玄洋高生、走り抜けた1週間
780余年と続く博多の夏の伝統行事「博多祇園山笠」。福岡市西区の玄洋高校3年生の高城孔貴(たかじょうこうき)さんと津城稀良(きら)さんの2人が、ひょんなご縁から伝統の祭りへ飛び込んだ。
1日に、豪華絢爛(けんらん)な飾り山笠(やま)が博多の街にお目見えしてから、15日間続く山笠。9日のお汐井とりから中洲流(ながれ)に参加した2人は、さまざまな職業や年齢の人々が一丸となってみこしを動かす醍醐味(だいごみ)を味わった。
締め込みに水法被、地下足袋と初めて尽くしの装束で、箱崎浜までの約3キロを駆けるお汐井とり。翌日からは実際に総重量約1トンの舁(か)き山笠を、30人以上の男たちと代わる代わる舁く一連の行事に参加した。任されたのは山笠の「見送り」と呼ばれる後側で、逆三角形に列を組んで後方から背中を押す「後押し」のポジション。山笠の推進力となる役目だ。社会人の参加が少なかった平日には、舁き山笠を舁き(担ぎ)、次々に交代しながら走る「舁き手」も経験した。「人の足を踏んでも踏まれても、もう一生懸命なので気を配れない」。連日、午後を中心に、「若手」として詰め所の掃除をしたり、机を並べたりと準備から関わり、帰宅後はそのまま倒れ込むように眠った。
祭りのクライマックスを飾る15日の「追い山笠」本番は、前日からの激しい雨。

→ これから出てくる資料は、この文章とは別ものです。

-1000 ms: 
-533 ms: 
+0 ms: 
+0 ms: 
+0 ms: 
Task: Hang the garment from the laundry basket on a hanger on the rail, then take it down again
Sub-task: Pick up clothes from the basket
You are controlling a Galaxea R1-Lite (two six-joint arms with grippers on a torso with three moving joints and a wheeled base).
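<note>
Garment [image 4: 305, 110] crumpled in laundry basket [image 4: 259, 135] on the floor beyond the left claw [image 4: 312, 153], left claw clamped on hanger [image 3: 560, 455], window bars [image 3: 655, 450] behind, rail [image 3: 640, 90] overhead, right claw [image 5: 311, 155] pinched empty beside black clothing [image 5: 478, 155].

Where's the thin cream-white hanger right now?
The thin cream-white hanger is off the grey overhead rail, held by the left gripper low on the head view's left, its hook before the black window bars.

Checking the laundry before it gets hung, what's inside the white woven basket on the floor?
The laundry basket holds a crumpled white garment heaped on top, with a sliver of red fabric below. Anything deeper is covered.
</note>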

午前1時半には、七つの流(自治組織)がそれぞれの舁き山笠を、櫛田神社前の土居通りに並べた。各流の舁き手が続々と集合。同4時59分の一番山笠の櫛田入りを皮切りに、各流は「オイサ、オイサ」の掛け声と共に博多の街を疾走した。
「卒業し社会に出て行く前の若者にとって、いい社会勉強の場になる」。同高の大田浩平教諭が、お店で隣り合わせた中洲流の代表から勧められたのがきっかけだった。松尾勝之校長も「伝統ある神事。いい経験となる。ぜひ後輩の手本となってほしい」と快諾し、就職を控えた2人と大田教諭が参加することになった。
伴走した大田教諭は「周囲の理解のおかげで参加できた。中洲流の一員となって山笠について初めて知ることもあり、学び多かった」と充実した笑顔を見せた。
慣れない締め込みは途中で緩まないよう固く締められ、「きつくてびっくりした」。右も左も分からなかったが、若手指導係の役割の人が一つ一つ教えてくれ、「皆さんとても優しかった」と2人は口々に語った。
「腕と足に目いっぱい力を入れて全力で押して、みこしを動かしたのが楽しかった。いろんなジャンルの人と一致団結した経験に非日常を感じた」。全てが新鮮な体験となった1週間、降りしきる雨と沿道から飛ぶ勢(きお)い水をかぶりながら、梅雨明け間近の博多の街を山笠と共に走り抜けた。